Description of the task
An exact reproduction of the listing, minus the pictures, is the required output.

Stored data
+ + + + +

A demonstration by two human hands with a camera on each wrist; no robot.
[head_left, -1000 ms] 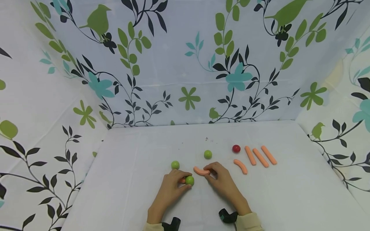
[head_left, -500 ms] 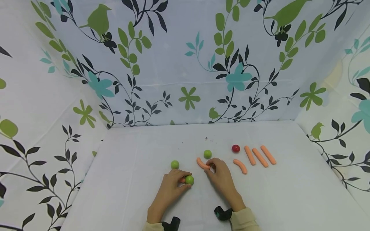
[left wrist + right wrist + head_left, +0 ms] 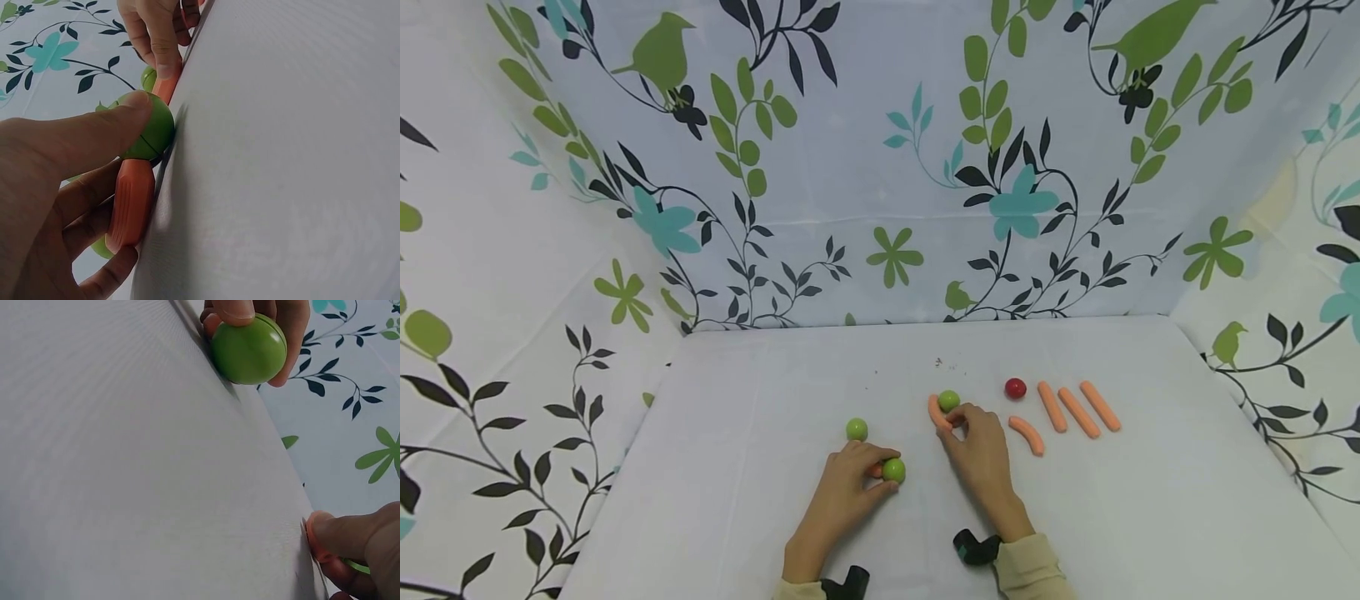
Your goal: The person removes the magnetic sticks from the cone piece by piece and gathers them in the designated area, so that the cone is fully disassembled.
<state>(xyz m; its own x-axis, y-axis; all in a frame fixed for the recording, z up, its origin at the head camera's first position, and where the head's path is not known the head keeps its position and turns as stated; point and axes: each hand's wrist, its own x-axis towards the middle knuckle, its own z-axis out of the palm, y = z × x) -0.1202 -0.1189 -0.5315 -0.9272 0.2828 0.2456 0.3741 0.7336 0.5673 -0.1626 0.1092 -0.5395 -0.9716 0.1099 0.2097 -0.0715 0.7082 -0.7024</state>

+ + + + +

Exercise output
A demonstration by two human hands with a camera on each wrist; no robot.
[head_left, -1000 ms] 
[head_left, -500 ms] 
[left wrist + right wrist + head_left, +0 ms] 
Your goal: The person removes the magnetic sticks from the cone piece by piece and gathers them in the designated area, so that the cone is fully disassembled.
<state>(xyz m; its own x-axis, y-axis; all in a frame fixed for the recording, z up, its origin at the head camera's first position, and where the head's path is not known the head keeps its position and turns as stated; point and axes: each hand's wrist, its own x-axis towards the middle knuckle, its own z-axis out of the palm, y = z × x) -0.1202 -0.1189 -0.5315 -0.9272 0.2828 0.2456 0.3741 0.7336 0.5673 -0.1626 0.1092 -0.5395 -0.9716 0.1099 0.2097 -0.0715 0.7082 -0.7024</state>

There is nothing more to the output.